Firstly, some componentry goes and hunts out MyCalculator.Calculator from the registry, find its CustomAttributes, spots the DesktopApplicationPath and decides “this is a job for the winRTDesktopBrokerCLSID”;
A hunt through the registry for that component then goes on and at some point the decision is made to spin up a DllHost to host a CLR-implemented COM component.

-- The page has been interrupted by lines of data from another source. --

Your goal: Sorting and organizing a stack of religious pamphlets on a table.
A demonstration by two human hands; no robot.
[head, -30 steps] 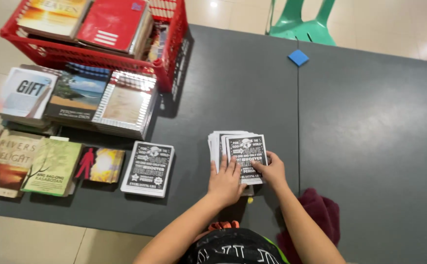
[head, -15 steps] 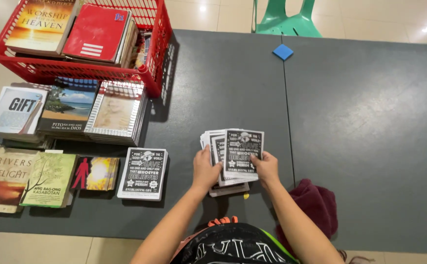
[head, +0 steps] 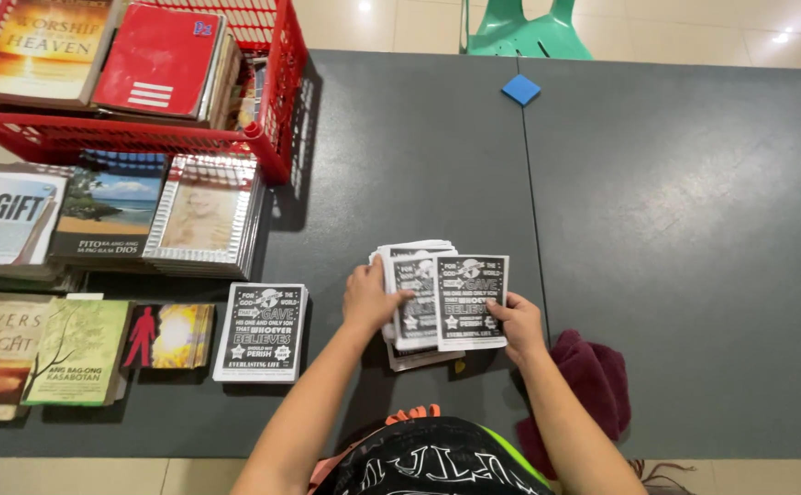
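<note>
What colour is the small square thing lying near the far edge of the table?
The small square thing is bright blue, seen clearly in the head view.

Bare forearms, no sleeves down to the left hand [head: 370, 298] and right hand [head: 519, 323]; black top (white lettering, orange and green trim)
</note>
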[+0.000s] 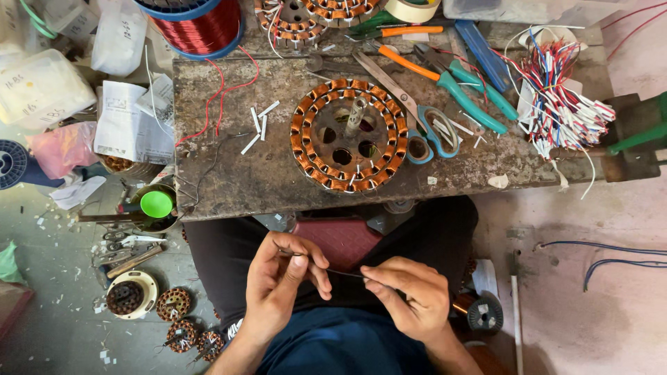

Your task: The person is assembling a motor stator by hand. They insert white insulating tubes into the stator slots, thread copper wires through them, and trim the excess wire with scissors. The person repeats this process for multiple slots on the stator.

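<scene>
My left hand (pixel 281 281) and my right hand (pixel 410 295) are held over my lap, below the low wooden bench (pixel 229 173). Between them runs a thin dark wire (pixel 344 273), pinched by the fingertips of both hands. On the bench above sits a round stator (pixel 349 135) wound with copper coils, a metal shaft standing at its centre. Neither hand touches the stator.
Blue-handled scissors (pixel 424 128), teal pliers (pixel 472 97) and a bundle of red, white and blue wires (pixel 563 97) lie on the bench's right. A red wire spool (pixel 198 24) stands at the back left. Small stators (pixel 174 305) and tools litter the floor at left.
</scene>
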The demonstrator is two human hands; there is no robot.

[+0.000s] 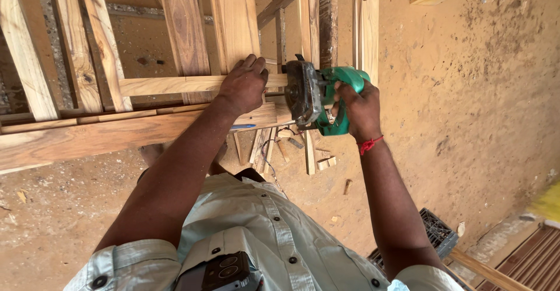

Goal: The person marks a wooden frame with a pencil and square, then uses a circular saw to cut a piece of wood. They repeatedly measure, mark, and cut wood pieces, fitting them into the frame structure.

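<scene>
The left hand (pixel 245 84) lies palm down on a pale wooden rail (pixel 169 85), fingers spread over the spot where the rail meets an upright board (pixel 233 17); it presses flat and grips nothing. The right hand (pixel 357 109) is wrapped tight around the handle of a green saw (pixel 326 95), whose dark metal guard and blade sit against the end of the rail, just beside the left fingertips. A red thread (pixel 368 144) circles the right wrist. The rail is part of a wooden frame (pixel 76 133) of several boards, which stands over a sandy floor (pixel 478 93). A blue pen (pixel 242 126) rests on the wide lower board of the frame, just under the left hand. Offcuts (pixel 318 160) lie scattered on the sand below the saw. A dark plastic crate (pixel 437 232) sits near the right forearm, at the lower right. The person wears a pale buttoned shirt (pixel 262 227).
</scene>
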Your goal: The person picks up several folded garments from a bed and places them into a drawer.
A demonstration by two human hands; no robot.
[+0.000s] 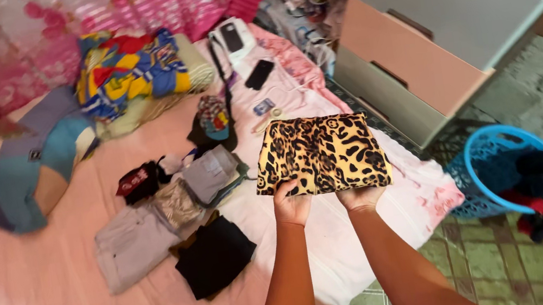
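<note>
Two hands pinch the folded leopard-print cloth [320,154] along its near edge, left hand [291,206] and right hand [360,196] each closed on it, above the bed [43,291], at 3 o'clock from the folded clothes [175,222]. Looks light, soft and floppy, so the folds likely slump unless the grip stays wide at both bottom corners.

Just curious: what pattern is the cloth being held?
Leopard print, tan with black spots; head view.

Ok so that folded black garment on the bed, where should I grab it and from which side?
Take the folded black garment by its near edge, coming from the foot of the bed. It lies flat with that edge and its right side bare on the pink sheet; the far edge tucks against the grey folded piece and stack. Both hands, left hand and right hand, grip the leopard-print cloth.
</note>
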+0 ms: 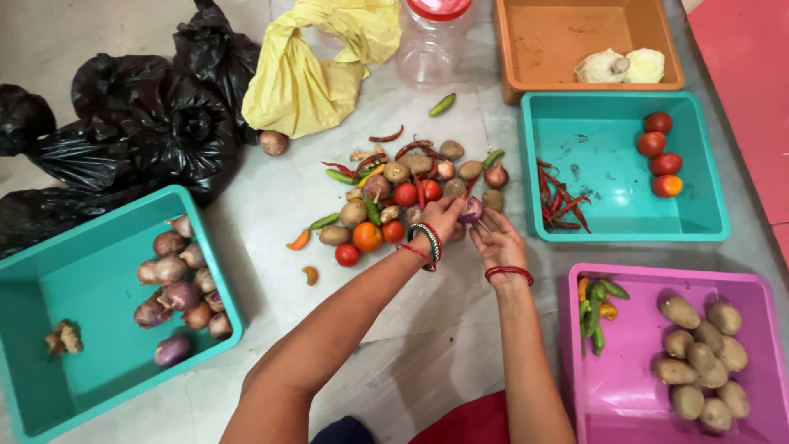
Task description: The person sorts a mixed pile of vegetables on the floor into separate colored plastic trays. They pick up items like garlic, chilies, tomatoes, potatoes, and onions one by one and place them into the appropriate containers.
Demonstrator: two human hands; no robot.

and, at some point, that DllHost gets on with the business of hosting the MyCalculator.Calculator component which it seems to do via an IWinRTClassActivator using an IWinRTInprocActivator which is the component (green arrows below) that’s being interrogated in the registry access here just above the point where something reaches out and grabs hold of the .winmd implementation file from the DesktopApplicationPath (red arrows below);
So…in short, I’m not entirely sure of the circuitry between the components here other than to say that;
- It works.
- It involves the usual amount of registry access you’d associate with COM.
- I don’t want to think about it to any greater level of detail than I’ve had to so far.
And, no doubt, there’s some thought to be given here on topics like the lifetime of this “desktop” component which is going to be a reference-counted thing and how that lines up with the lifetime of the Windows Store app that’s using it which can go through its suspend/resume/terminated cycle.
I’d hope to maybe have another look at this and perhaps see what it’s like to use code from that desktop component beyond adding 2 integers together and see what it’s like to do something that’s not possible inside of a Store app – like talk to a WCF service beyond the basic HTTP stack.